ACTIVITY – In the listing below, find the line holding "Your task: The" and the line holding "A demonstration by". Write out those two lines and all lines between, exactly, and nothing more.

AVAILABLE DATA –
****************
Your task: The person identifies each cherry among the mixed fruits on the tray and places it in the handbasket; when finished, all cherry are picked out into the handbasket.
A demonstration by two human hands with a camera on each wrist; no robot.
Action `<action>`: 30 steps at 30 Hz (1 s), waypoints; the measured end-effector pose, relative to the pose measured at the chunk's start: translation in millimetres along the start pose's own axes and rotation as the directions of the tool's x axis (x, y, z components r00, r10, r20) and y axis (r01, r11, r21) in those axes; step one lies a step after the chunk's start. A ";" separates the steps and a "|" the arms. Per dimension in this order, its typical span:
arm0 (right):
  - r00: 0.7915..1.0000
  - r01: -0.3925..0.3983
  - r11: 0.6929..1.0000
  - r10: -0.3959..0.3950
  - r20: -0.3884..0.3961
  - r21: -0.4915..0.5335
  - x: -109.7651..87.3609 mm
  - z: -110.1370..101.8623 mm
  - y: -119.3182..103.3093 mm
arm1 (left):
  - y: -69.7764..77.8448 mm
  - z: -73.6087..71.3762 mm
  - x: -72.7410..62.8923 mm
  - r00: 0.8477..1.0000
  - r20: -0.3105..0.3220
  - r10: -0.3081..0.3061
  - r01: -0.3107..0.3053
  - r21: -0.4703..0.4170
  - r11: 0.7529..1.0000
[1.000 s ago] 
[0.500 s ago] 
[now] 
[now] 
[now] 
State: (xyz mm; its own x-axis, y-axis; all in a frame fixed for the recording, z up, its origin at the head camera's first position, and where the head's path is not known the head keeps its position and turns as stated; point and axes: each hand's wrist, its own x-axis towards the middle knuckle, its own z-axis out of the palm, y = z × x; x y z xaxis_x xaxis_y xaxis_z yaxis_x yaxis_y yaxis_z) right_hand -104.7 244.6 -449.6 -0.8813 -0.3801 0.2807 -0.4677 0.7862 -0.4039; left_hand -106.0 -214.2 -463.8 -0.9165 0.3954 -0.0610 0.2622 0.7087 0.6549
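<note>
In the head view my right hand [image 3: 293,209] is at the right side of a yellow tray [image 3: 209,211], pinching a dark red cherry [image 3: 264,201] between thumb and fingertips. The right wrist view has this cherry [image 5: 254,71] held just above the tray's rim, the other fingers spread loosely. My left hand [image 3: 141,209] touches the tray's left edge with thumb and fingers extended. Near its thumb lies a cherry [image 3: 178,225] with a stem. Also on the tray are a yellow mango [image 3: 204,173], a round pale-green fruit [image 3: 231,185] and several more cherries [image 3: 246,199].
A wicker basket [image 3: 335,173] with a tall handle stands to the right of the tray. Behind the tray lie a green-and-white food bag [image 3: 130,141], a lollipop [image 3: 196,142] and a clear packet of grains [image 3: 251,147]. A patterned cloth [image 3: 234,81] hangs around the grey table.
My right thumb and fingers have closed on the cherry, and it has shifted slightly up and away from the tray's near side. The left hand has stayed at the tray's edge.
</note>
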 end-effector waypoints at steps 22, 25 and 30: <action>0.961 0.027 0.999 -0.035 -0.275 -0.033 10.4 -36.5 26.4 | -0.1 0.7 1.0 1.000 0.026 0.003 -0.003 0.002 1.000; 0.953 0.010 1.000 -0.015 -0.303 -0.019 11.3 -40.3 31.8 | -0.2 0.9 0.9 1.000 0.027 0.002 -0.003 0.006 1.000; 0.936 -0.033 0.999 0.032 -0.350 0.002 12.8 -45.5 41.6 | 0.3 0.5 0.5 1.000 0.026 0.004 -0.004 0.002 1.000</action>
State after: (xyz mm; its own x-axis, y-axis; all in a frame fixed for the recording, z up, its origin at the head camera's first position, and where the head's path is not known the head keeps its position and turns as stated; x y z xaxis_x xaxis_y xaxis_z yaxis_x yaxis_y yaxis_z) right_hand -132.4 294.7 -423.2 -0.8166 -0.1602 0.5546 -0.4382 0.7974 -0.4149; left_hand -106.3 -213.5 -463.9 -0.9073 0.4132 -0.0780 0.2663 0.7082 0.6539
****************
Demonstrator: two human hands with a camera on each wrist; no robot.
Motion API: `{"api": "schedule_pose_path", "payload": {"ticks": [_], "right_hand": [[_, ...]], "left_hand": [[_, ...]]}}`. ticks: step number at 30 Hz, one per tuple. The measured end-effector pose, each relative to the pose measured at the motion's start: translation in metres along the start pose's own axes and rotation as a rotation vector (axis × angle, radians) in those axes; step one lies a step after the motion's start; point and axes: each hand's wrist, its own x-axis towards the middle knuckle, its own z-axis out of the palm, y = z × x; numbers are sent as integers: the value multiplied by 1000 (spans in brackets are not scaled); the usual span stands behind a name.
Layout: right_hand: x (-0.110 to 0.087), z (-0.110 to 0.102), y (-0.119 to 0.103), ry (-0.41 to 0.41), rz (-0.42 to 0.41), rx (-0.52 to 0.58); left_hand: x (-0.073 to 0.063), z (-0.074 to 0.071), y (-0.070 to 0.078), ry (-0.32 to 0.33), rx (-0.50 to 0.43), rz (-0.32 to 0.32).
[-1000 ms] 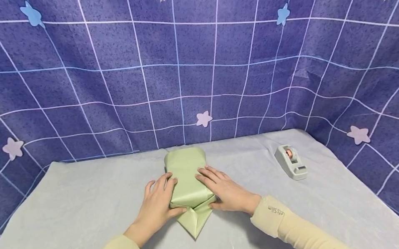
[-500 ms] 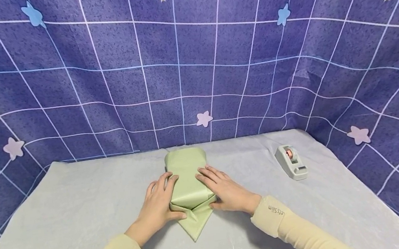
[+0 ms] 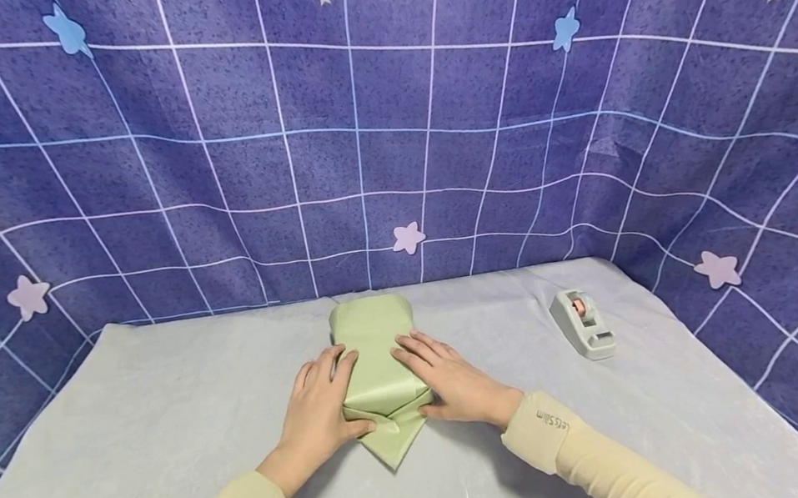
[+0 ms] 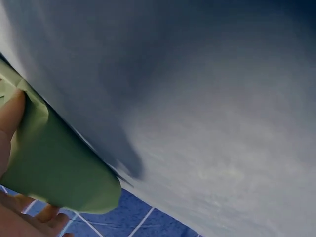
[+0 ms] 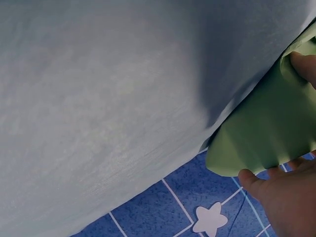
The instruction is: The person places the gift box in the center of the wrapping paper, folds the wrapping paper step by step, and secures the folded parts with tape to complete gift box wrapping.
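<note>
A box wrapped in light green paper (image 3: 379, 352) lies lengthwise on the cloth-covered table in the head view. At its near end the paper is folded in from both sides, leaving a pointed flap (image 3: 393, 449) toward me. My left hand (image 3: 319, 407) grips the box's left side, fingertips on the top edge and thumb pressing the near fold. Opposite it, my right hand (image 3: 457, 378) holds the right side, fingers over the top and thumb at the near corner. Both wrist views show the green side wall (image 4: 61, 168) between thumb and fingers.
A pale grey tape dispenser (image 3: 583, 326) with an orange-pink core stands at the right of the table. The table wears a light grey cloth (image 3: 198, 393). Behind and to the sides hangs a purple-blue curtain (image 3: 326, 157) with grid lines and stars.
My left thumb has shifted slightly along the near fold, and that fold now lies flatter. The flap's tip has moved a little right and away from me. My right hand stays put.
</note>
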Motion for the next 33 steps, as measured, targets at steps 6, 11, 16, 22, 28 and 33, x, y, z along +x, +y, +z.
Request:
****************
YOUR SOLUTION –
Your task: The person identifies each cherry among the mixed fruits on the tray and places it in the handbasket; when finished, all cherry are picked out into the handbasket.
A demonstration by two human hands with a camera on each wrist; no robot.

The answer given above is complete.